Yes, that must be hard on them.

As for CNN’s Poppy Harlow, who had an “incredibly difficult,” time watching “as these two young men that had such promising futures, star football players, very good students, literally watched as they believed their lives fell apart.”

You mean by their own actions? Haven’t we gotten it a little backward here? How is this thing so twisted around that we have the national news pitying the rapists? To say nothing of the actual victim.

One final note on Steubenville. The superintendent was charged with hindering the investigation of another rape that occurred earlier the same year. Which brings me back to Sayreville.

I commend the Sayreville superintendent for taking a stand, having principles and trying to do the right thing under what I imagine is immense pressure.
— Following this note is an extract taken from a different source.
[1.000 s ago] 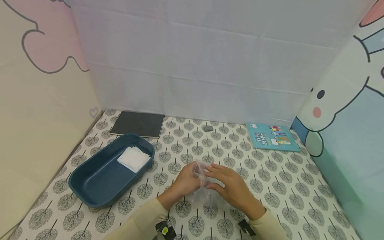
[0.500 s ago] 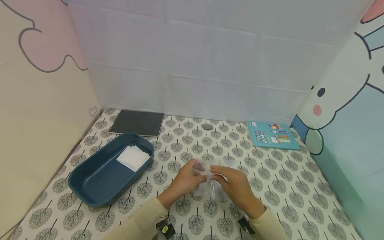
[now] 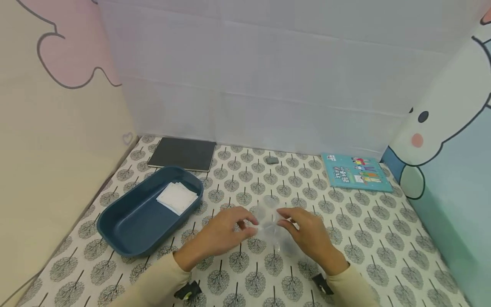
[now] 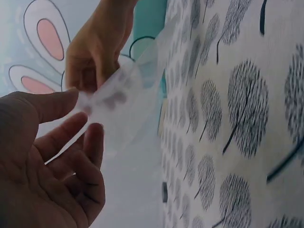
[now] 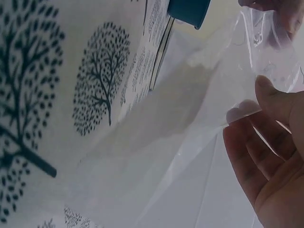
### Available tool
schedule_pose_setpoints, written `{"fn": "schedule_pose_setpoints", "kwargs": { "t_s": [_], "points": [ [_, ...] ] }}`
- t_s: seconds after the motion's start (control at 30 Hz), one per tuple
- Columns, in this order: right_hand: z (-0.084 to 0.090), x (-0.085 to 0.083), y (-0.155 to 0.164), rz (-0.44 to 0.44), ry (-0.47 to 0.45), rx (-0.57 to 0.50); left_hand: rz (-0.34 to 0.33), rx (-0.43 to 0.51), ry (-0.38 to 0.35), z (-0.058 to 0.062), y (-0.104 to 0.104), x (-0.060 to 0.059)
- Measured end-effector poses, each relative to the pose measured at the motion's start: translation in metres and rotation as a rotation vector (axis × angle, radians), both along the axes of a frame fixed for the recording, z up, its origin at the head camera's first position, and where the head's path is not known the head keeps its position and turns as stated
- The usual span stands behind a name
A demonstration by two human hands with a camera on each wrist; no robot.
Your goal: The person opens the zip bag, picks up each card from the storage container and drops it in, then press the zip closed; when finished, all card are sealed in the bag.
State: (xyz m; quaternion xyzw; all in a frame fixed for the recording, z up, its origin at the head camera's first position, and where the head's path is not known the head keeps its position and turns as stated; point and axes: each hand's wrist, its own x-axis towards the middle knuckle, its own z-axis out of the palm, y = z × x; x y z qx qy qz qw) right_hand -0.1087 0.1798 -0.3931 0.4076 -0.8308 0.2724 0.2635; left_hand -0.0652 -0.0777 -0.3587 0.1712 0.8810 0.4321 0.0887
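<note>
A clear plastic bag (image 3: 271, 233) hangs between both hands just above the patterned cloth. The left hand (image 3: 224, 232) holds the bag's edge at the tips of its thumb and index finger, its other fingers loosely bent in the left wrist view. On the other side, the right hand (image 3: 308, 234) pinches the film between thumb and fingers. Seen from the right wrist, the bag (image 5: 190, 114) spreads wide and see-through, with right-hand fingertips showing through its edge. I make out nothing inside it.
At the left a dark blue tray (image 3: 126, 232) holds white square packets (image 3: 177, 198). A black notebook (image 3: 182, 153) lies behind it. Farther back are a small grey block (image 3: 272, 160) and, at the right, a turquoise book (image 3: 354, 172). Fabric walls close off the back and sides.
The left hand has drawn leftward, away from the right hand, and its fingers have come out of the bag's mouth. The right hand has gone from spread fingers to a pinch on the bag.
</note>
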Motion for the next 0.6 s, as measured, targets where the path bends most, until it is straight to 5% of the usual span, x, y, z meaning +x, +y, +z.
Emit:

These abuses don’t occur in a vacuum. They don’t come out of nowhere. They are not lone, random incidences. They are created, cultivated, stoked by an adoring culture that celebrates these teenage boys, that allows, even encourages, these kids to think they are above all else. All because they’re good at a game. They’re adept at a high school sport.

And it continues because the rest of society allows it.

I commend the Sayreville superintendent for taking a stand, having principles and trying to do the right thing under what I imagine is immense pressure. That doesn’t happen too often. I don’t know if it would happen in my town, not all that far from Sayreville, where I witness the same hero-worshiping of athletic adolescent boys.

In light of all this I have a hard time seeing the critical nature of a football season.